[[ SOURCE DATA, beginning ]]

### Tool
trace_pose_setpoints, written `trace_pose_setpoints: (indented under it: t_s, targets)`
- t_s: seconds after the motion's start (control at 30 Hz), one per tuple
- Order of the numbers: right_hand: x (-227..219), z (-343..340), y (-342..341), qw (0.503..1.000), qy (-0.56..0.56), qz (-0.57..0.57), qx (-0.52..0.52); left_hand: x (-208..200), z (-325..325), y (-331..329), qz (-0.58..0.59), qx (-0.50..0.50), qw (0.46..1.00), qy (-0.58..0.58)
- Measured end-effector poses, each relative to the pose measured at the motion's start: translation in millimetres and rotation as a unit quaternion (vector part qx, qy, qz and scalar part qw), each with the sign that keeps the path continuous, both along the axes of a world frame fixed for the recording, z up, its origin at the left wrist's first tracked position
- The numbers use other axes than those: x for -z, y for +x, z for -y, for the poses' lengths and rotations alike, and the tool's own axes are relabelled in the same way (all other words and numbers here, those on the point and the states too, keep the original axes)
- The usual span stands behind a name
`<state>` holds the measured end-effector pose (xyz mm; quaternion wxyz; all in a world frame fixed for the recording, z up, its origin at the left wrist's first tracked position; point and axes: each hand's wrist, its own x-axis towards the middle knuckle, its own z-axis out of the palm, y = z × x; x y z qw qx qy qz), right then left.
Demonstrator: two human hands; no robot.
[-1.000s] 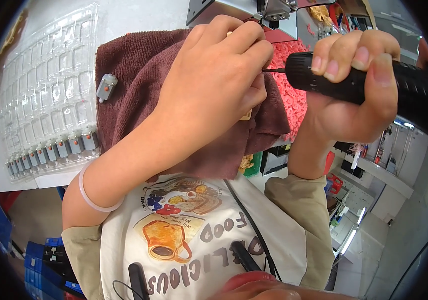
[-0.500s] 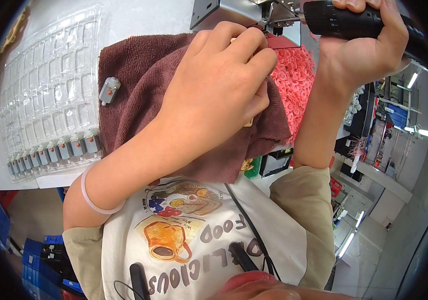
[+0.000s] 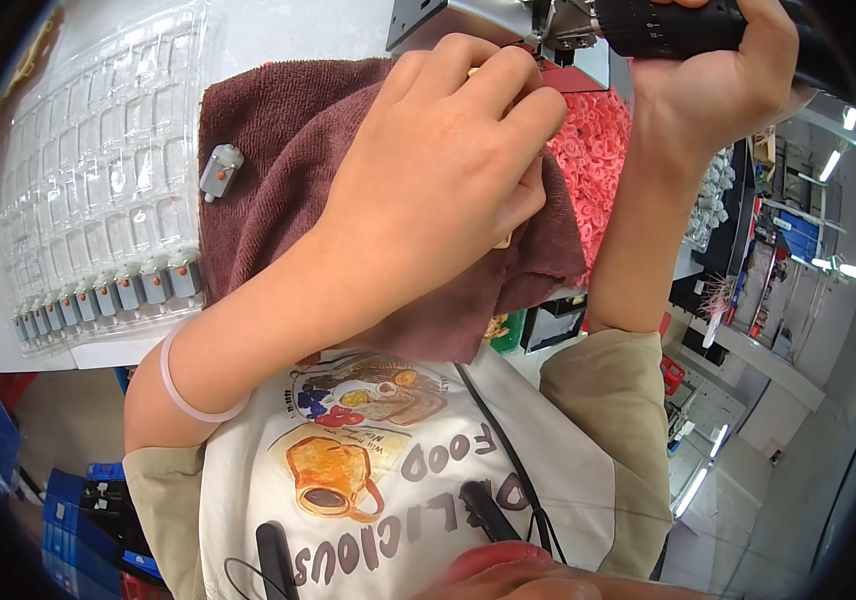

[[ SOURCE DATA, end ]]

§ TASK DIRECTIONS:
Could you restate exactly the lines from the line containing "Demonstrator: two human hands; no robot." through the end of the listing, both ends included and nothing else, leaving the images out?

§ ANSWER TO THIS EXERCISE:
Demonstrator: two human hands; no robot.
[-1.000s] 
[-0.500s] 
[+0.000s] 

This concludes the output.